= American Society for Clinical Laboratory Science =

Professional organization in the United States

American Society for Clinical Laboratory Science or (ASCLS) is a professional organization that provides advocacy, standards setting, education (professional and continuing), personal and professional development for clinical laboratory science practitioners.

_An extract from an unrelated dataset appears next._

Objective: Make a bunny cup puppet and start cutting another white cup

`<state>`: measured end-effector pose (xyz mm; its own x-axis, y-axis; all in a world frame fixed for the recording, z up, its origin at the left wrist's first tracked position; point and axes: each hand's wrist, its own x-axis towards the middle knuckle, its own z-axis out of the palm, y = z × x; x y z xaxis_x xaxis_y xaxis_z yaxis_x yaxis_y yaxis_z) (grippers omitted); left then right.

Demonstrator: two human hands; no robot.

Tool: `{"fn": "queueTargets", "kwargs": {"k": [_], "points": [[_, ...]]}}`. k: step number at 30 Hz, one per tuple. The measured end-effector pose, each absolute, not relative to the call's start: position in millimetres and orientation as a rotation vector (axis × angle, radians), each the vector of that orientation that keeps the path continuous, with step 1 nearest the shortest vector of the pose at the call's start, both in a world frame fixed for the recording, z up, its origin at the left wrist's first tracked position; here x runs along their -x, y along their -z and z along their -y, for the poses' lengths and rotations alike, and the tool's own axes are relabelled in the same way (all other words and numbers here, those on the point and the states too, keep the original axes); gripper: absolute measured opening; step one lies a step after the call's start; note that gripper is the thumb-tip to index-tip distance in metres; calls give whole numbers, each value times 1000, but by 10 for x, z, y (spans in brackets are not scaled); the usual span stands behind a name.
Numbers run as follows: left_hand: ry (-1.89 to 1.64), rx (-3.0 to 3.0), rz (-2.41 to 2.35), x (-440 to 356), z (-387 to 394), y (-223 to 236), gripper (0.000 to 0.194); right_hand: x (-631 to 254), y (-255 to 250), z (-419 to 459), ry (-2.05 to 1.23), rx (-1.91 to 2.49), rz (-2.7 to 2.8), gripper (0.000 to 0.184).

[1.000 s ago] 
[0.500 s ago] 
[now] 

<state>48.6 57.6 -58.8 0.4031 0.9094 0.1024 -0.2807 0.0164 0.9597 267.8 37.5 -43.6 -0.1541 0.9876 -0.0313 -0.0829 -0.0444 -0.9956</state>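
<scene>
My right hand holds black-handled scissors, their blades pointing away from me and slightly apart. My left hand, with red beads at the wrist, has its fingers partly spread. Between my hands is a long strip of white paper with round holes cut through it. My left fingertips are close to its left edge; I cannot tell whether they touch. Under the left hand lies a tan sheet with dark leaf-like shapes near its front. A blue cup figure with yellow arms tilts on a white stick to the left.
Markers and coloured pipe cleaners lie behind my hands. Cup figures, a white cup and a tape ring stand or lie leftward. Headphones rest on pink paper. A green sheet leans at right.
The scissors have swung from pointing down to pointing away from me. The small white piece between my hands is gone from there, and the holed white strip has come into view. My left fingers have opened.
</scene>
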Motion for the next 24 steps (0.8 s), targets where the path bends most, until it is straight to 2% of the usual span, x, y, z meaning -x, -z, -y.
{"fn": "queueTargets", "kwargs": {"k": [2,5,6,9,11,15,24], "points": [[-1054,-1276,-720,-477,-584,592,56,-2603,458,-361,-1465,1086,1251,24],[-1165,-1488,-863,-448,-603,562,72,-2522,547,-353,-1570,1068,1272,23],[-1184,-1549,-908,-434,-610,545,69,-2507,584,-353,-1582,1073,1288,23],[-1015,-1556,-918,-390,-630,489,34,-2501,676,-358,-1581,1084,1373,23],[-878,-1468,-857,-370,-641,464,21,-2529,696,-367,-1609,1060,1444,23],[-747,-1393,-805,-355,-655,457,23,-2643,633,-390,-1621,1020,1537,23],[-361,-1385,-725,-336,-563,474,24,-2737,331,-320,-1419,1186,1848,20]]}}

ASCLS began in 1933 as the American Society of Clinical Laboratory Technicians(ASCLT), in 1936 was renamed to the American Society of Medical Technologists and in 1973 to the American Society for Medical Technology (ASMT), before settling on the current name American Society for Clinical Laboratory Science in 1993.

==History==

The professional association began as the American Society for Medical Technology (ASMT) and is now known as the American Society for Clinical Laboratory Science (ASCLS). ASMT was organized in 1933 and incorporated in 1936. Early on, members were required to be certified by the Board of Registry (now the Board of Certification) of the American Society of Clinical Pathologists (ASCP) to ensure credibility of the society.

During the 1930s, ASMT activities included the inception of a journal, the establishment of a Constitution and Bylaws, the emergence of state charters, and educating the public about the profession. In 1947, ASMT held its first independent convention, compared to earlier national meetings which were held in conjunction with physician groups. During the 1950s, the ASMT Research Fund was established to advance research efforts. In 1962, qualifications for the clinical laboratory scientist (medical technologist) changed to include a baccalaureate degree and a new category of laboratory technician emerged. Also in the 1960s, ASMT joined the International Association of Medical Laboratory Technologists.

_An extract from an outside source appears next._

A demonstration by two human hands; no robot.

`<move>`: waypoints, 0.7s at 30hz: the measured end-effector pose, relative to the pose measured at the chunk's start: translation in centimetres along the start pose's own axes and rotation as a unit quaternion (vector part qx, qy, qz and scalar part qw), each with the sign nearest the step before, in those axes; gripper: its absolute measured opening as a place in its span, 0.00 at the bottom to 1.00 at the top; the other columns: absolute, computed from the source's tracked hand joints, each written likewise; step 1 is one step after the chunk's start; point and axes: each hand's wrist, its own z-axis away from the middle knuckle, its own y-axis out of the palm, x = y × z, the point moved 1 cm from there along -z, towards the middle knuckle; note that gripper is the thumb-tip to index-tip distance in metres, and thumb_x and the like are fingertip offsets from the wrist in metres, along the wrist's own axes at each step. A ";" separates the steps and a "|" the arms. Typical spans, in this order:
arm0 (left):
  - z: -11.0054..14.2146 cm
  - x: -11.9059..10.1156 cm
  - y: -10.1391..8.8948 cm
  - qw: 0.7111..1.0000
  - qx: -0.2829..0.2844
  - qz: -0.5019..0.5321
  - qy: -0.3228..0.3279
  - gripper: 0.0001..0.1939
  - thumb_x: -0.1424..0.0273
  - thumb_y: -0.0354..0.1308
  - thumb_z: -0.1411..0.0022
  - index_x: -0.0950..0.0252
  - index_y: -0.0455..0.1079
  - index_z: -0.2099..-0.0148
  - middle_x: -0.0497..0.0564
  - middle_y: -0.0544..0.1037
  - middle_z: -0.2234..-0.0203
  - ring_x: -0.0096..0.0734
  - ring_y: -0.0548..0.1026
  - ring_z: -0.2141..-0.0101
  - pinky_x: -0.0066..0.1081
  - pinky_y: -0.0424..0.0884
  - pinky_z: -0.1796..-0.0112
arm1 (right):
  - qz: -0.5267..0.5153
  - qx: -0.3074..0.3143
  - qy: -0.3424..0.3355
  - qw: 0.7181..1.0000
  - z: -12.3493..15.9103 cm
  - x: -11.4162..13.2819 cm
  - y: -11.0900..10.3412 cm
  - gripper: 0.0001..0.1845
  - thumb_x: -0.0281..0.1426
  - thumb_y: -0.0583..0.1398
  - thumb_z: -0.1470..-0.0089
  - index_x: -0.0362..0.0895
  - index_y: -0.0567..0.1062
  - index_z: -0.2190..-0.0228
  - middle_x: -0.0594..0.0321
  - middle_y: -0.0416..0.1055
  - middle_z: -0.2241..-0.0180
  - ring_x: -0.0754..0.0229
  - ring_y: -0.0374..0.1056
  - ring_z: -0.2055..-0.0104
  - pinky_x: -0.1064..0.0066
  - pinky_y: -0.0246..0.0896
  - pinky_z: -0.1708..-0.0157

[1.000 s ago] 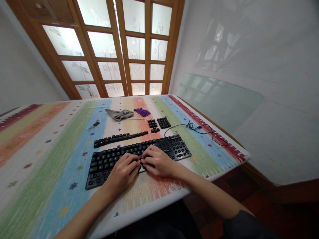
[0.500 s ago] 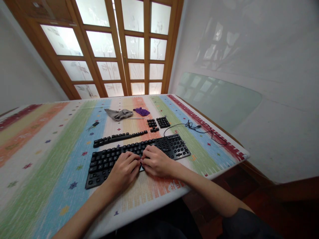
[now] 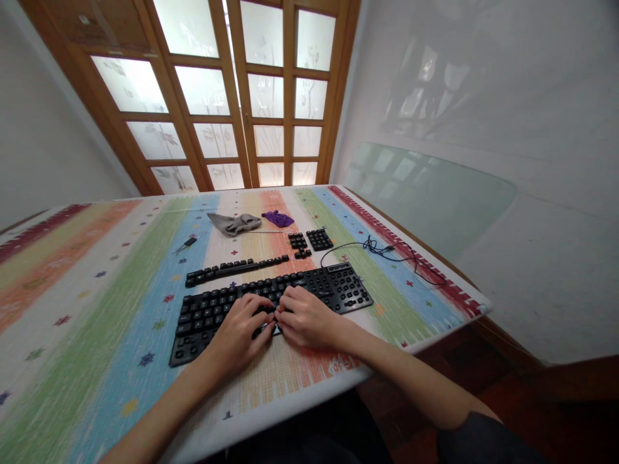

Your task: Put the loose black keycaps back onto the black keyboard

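A black keyboard [image 3: 206, 316] lies on the table in front of me, with keycaps off its right section and its front left row. My left hand [image 3: 245, 325] rests over its front middle edge, fingers bent and fingertips drawn together. Against it, my right hand [image 3: 305, 317] is curled, its thumb and fingers pinched at the same spot. Whatever small thing is between the fingertips is hidden. Behind the keyboard lie a long row of loose keycaps [image 3: 236, 270], a small cluster of keycaps [image 3: 297, 241] and a square block of keycaps [image 3: 319, 240].
A grey cloth [image 3: 235, 224] and a purple cloth [image 3: 278, 219] lie farther back. To the left is a small black tool with thin wire prongs [image 3: 190, 241]. The keyboard's cable [image 3: 374, 246] tangles toward the table's right edge. A striped tablecloth [image 3: 120, 309] covers the table.
The fingers of my left hand have spread slightly, leaving a gap between thumb and index finger. My right hand stays almost in place. The whole view has shifted a little.
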 end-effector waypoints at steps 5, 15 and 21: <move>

In the 1970s ASMT grew considerably in numbers (over 30,000 in 1976). The Professional Acknowledgment for Continuing Education (PACE) Program for validating and documenting continuing education was introduced, and the National Accrediting Agency for Clinical Laboratory Sciences (NAACLS) was formed as an independent accreditation agency. Together with Central Michigan University, ASMT provided graduate programs for laboratorians to earn master's degrees in administration or education. The ASMT launched its Future Directions Plan, and Statements of Competence. ASMT initiated the formation of the National Certification Agency (NCA) to advance "certification for the profession, by the profession."

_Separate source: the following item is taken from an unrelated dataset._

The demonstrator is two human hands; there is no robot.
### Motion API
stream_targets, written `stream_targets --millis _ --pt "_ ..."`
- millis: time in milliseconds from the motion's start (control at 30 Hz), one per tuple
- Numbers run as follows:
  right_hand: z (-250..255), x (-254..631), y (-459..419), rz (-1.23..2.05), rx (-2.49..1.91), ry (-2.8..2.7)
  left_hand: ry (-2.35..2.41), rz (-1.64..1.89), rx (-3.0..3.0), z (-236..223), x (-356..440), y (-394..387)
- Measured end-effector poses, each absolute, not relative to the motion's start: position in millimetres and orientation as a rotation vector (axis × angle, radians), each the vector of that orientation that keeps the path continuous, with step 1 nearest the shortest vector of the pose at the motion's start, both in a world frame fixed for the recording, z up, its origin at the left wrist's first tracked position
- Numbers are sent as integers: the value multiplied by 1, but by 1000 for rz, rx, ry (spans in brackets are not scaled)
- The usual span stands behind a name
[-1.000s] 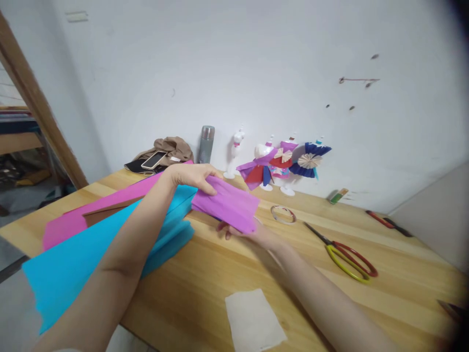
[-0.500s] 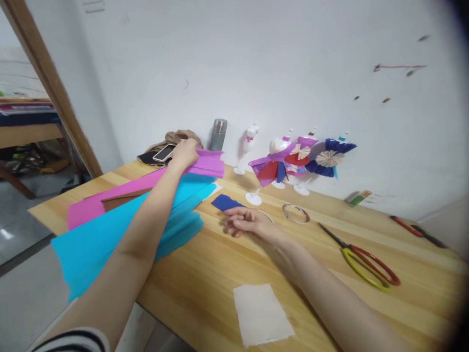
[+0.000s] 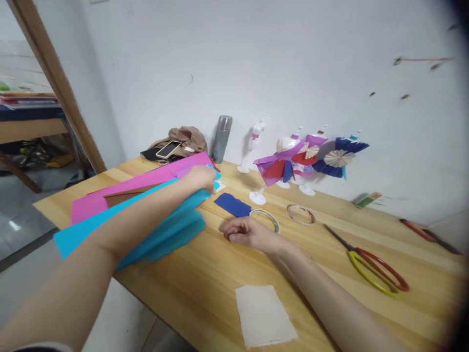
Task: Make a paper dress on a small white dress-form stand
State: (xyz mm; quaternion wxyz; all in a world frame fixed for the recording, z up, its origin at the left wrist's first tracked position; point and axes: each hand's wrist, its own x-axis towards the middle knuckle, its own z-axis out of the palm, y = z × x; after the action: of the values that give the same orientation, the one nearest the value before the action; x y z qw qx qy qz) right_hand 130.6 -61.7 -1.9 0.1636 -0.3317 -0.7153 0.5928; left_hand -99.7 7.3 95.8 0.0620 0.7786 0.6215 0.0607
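Purple ppr now down (flask capped)

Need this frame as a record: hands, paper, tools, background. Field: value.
left hand: over bright blue paper, fingers' hold unclear
right hand: loosely curled, nothing visible in it, beside white ring
other large paper: pink sheet, brown sheet
small pieces: dark blue piece, cream piece
tool: scissors, red and yellow handles
background: gray flask, upright near wall

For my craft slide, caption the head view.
Left grip at bright-blue paper, right grip near a dark-blue piece, scissors on the wooden table.
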Motion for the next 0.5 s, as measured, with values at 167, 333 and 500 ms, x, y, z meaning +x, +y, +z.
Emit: stream_targets --millis 167,333,500 --pt "-2 129 -62 1628 -923 -2139 1907 -194 2195 71 -111 3" --pt "-1 128 -62 1576 -898 -2201 1875 -190 2084 85 -151 18" --pt "1 127 -63 1551 -871 -2248 1885 -34 2103 93 -174 26"
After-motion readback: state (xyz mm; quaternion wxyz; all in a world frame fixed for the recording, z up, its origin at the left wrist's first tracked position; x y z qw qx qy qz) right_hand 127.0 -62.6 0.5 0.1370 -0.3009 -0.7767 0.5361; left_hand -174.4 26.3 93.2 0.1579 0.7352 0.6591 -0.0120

In the 1980s, the organization sponsored the Clinical Laboratory Educators Conference (CLEC) and the Legislative Symposium. ASMT also moved its offices from Houston, Texas, to Washington, D.C., to become more involved in influencing legislation to advance the profession.

During the 1990s, ASMT changed its name to ASCLS and joined forces with the American Association for Clinical Chemistry (AACC) to hold one of the largest annual meetings of laboratorians in the country. In 1995, the National Labor Relations Board recognized medical technologists among its "professional employees."